Data entries:
════
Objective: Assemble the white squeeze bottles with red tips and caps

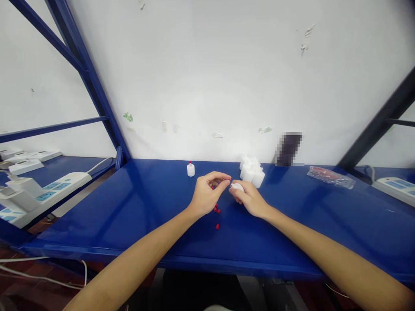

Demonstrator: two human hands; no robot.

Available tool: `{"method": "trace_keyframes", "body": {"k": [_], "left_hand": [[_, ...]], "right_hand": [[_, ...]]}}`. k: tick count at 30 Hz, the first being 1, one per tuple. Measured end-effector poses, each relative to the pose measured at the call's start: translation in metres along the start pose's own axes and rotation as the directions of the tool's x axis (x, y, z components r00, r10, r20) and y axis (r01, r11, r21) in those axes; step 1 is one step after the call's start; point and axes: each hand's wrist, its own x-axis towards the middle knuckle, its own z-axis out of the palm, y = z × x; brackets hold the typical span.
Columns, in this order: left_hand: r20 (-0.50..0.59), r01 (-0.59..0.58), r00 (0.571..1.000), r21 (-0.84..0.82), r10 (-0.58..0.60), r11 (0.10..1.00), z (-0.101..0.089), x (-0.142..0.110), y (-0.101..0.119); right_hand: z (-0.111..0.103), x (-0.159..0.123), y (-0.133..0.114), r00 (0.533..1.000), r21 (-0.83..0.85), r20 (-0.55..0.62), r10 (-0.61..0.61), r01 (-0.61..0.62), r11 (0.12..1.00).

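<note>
Left hand (pixel 206 194) pinched likely cap (pixel 230 179), near bottle (pixel 238 187) gripped in right hand (pixel 252 199). From there: bottles (pixel 253 175) 1 o'clock, loose caps (pixel 217 226) 7.

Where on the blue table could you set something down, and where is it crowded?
Bare patches on the table: one left of the standing bottle and left forearm; another between the white bottles, right forearm and clear bag. The middle is crowded: left hand, right hand and loose red caps.
</note>
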Motion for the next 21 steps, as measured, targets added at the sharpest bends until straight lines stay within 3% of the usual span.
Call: {"method": "trace_keyframes", "body": {"k": [5,11,16,21], "left_hand": [[0.031,0.018,0.999,0.044,-0.02,0.999,0.001,-0.001,0.004],[0.051,-0.09,0.995,0.149,0.083,0.985,0.0,-0.002,0.003],[0.038,-0.108,0.994,0.096,0.104,0.99,0.0,-0.001,-0.002],[0.01,-0.033,0.999,0.031,0.033,0.999,0.001,-0.001,-0.004]], "right_hand": [[-0.003,-0.001,-0.006,0.998,-0.018,0.05,-0.031,0.032,0.999],[-0.003,-0.001,-0.013,0.997,-0.032,0.055,-0.044,0.046,0.998],[-0.004,0.001,-0.011,0.997,-0.006,0.076,0.003,-0.002,1.0],[-0.003,0.0,-0.01,0.995,0.025,0.095,0.042,-0.044,0.999]]}}
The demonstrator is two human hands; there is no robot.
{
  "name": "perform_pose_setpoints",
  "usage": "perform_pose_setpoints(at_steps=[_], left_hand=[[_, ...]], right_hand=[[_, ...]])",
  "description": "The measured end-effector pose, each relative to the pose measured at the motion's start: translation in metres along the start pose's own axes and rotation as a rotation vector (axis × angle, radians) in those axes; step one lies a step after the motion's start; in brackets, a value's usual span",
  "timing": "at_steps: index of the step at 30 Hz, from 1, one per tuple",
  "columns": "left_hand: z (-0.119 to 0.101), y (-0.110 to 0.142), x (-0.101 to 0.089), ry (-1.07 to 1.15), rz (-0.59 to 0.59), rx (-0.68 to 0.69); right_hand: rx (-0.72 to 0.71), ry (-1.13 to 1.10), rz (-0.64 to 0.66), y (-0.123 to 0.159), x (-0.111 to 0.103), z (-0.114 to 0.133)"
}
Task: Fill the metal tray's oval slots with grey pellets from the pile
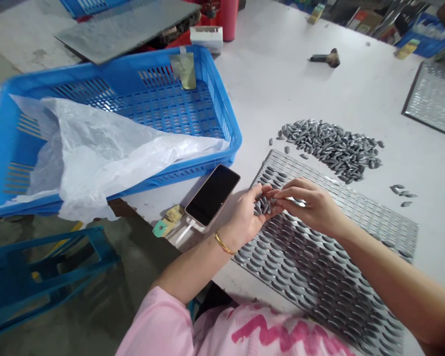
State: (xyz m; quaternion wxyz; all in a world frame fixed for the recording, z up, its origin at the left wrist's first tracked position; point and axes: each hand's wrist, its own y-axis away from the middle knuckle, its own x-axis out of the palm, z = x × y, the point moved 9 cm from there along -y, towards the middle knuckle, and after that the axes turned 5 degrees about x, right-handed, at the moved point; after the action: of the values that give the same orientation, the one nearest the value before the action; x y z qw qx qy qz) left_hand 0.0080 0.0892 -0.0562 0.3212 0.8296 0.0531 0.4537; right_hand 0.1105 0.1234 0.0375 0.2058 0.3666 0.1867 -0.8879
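Observation:
A grey metal tray (pixel 371 217) with rows of oval slots lies on the white table in front of me. My left hand (pixel 246 217) is cupped above its near-left part and holds a small bunch of grey oval metal pieces (pixel 262 205). My right hand (pixel 311 202) meets it from the right, fingers pinched on one of those pieces. A loose heap of the same grey pieces (pixel 330 148) lies on the table just beyond the tray. Most slots nearest me look filled.
A blue plastic crate (pixel 215 89) with a white plastic sheet (pixel 96 153) stands at the left. A phone (pixel 212 195) on a cable lies beside the tray. A few stray pieces (pixel 402 190) lie at the right. Another slotted tray (pixel 435 96) sits far right. A blue stool (pixel 40 277) stands below.

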Motion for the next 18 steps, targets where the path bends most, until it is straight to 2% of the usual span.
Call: perform_pose_setpoints(at_steps=[3,5,9,12,14,18], left_hand=[[0.006,0.003,0.007,-0.136,0.123,-0.033],[0.011,0.003,0.007,-0.224,0.171,-0.047],[0.011,0.004,0.007,-0.325,0.177,0.014],[0.011,0.005,0.010,-0.376,0.181,0.015],[0.011,0.005,0.010,-0.347,0.164,-0.007],[0.006,0.003,0.004,-0.231,0.060,-0.016]], right_hand=[[0.080,-0.091,-0.062,0.010,-0.010,-0.007],[0.098,-0.107,-0.060,0.017,-0.011,-0.006],[0.139,-0.099,-0.019,0.029,-0.005,-0.001],[0.127,-0.064,-0.055,0.032,-0.008,-0.002],[0.121,-0.010,-0.099,0.031,-0.014,-0.013],[0.135,0.221,-0.227,0.026,-0.030,-0.057]])
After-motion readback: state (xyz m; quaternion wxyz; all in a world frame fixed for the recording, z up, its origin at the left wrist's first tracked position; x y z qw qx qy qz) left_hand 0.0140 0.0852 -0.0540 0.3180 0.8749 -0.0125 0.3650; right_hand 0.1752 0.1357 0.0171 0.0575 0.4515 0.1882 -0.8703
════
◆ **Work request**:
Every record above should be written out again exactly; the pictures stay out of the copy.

◆ **Your solution**:
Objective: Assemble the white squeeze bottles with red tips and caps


Demonstrator: two human hands; no robot.

Available tool: `{"method": "trace_keyframes", "body": {"k": [_], "left_hand": [[_, ...]], "right_hand": [[_, ...]]}}`. k: tick count at 30 Hz, the first being 1, one per tuple. Measured end-effector poses, each relative to the pose measured at the call's start: translation in metres along the start pose's own axes and rotation as the directions of the tool's x axis (x, y, z components r00, r10, r20) and y axis (r01, r11, r21) in those axes; step 1 is one step after the call's start; point and axes: each hand's wrist, its own x-axis towards the middle knuckle, its own z-axis out of the palm, y = z × x; brackets hold the typical span.
Columns, in this order: left_hand: r20 (-0.50..0.59), r01 (-0.59..0.58), r00 (0.571..1.000), r21 (-0.84..0.82), r10 (-0.58..0.60), r11 (0.10..1.00), z (-0.101..0.089), x (-0.142..0.110), y (-0.101..0.119); right_hand: z (-0.111..0.103), x (-0.159..0.123), y (-0.133..0.114), r00 (0.533..1.000), r21 (-0.83..0.85), r20 (-0.55..0.62), r10 (-0.61..0.61), r01 (-0.61..0.62), r11 (0.12..1.00).

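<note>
Left hand (pixel 206 194) pinched likely cap (pixel 230 179), near bottle (pixel 238 187) gripped in right hand (pixel 252 199). From there: bottles (pixel 253 175) 1 o'clock, loose caps (pixel 217 226) 7.

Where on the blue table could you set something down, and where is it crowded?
Bare patches on the table: one left of the standing bottle and left forearm; another between the white bottles, right forearm and clear bag. The middle is crowded: left hand, right hand and loose red caps.
</note>
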Motion for the next 21 steps, as measured, targets added at the sharpest bends until straight lines stay within 3% of the usual span.
Call: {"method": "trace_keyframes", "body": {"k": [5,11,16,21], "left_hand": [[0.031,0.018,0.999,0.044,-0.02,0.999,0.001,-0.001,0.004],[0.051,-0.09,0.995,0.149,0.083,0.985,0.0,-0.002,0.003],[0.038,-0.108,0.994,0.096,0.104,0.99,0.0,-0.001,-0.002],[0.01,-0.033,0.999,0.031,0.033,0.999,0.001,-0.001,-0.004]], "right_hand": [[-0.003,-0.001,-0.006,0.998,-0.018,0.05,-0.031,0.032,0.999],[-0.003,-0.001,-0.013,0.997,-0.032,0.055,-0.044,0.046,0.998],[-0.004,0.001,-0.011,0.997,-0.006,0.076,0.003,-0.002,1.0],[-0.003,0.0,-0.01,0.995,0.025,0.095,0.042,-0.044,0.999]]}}
The demonstrator is two human hands; there is no robot.
{
  "name": "perform_pose_setpoints",
  "usage": "perform_pose_setpoints(at_steps=[_], left_hand=[[_, ...]], right_hand=[[_, ...]])",
  "description": "The measured end-effector pose, each relative to the pose measured at the motion's start: translation in metres along the start pose's own axes and rotation as a rotation vector (axis × angle, radians) in those axes; step one lies a step after the motion's start; in brackets, a value's usual span",
  "timing": "at_steps: index of the step at 30 Hz, from 1, one per tuple",
  "columns": "left_hand: z (-0.119 to 0.101), y (-0.110 to 0.142), x (-0.101 to 0.089), ry (-1.07 to 1.15), rz (-0.59 to 0.59), rx (-0.68 to 0.69); right_hand: rx (-0.72 to 0.71), ry (-1.13 to 1.10), rz (-0.64 to 0.66), y (-0.123 to 0.159), x (-0.111 to 0.103), z (-0.114 to 0.133)"
}
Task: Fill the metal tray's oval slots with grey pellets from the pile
State: (xyz m; quaternion wxyz; all in a world frame fixed for the recording, z up, its origin at the left wrist's first tracked position; point and axes: each hand's wrist, its own y-axis away from the middle knuckle, its own x-axis out of the palm, z = x × y, the point moved 9 cm from there along -y, towards the middle knuckle, and after that the axes turned 5 degrees about x, right-handed, at the moved point; after the action: of the values that give the same orientation, the one nearest the value before the action; x y z qw qx qy qz) left_hand 0.0080 0.0892 -0.0562 0.3212 0.8296 0.0531 0.4537; right_hand 0.1105 0.1234 0.0375 0.2058 0.3666 0.1867 -0.8879
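Observation:
A grey metal tray (pixel 371 217) with rows of oval slots lies on the white table in front of me. My left hand (pixel 246 217) is cupped above its near-left part and holds a small bunch of grey oval metal pieces (pixel 262 205). My right hand (pixel 311 202) meets it from the right, fingers pinched on one of those pieces. A loose heap of the same grey pieces (pixel 330 148) lies on the table just beyond the tray. Most slots nearest me look filled.
A blue plastic crate (pixel 215 89) with a white plastic sheet (pixel 96 153) stands at the left. A phone (pixel 212 195) on a cable lies beside the tray. A few stray pieces (pixel 402 190) lie at the right. Another slotted tray (pixel 435 96) sits far right. A blue stool (pixel 40 277) stands below.
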
Motion for the next 18 steps, targets where the path bends most, until it is straight to 2% of the usual span.
Call: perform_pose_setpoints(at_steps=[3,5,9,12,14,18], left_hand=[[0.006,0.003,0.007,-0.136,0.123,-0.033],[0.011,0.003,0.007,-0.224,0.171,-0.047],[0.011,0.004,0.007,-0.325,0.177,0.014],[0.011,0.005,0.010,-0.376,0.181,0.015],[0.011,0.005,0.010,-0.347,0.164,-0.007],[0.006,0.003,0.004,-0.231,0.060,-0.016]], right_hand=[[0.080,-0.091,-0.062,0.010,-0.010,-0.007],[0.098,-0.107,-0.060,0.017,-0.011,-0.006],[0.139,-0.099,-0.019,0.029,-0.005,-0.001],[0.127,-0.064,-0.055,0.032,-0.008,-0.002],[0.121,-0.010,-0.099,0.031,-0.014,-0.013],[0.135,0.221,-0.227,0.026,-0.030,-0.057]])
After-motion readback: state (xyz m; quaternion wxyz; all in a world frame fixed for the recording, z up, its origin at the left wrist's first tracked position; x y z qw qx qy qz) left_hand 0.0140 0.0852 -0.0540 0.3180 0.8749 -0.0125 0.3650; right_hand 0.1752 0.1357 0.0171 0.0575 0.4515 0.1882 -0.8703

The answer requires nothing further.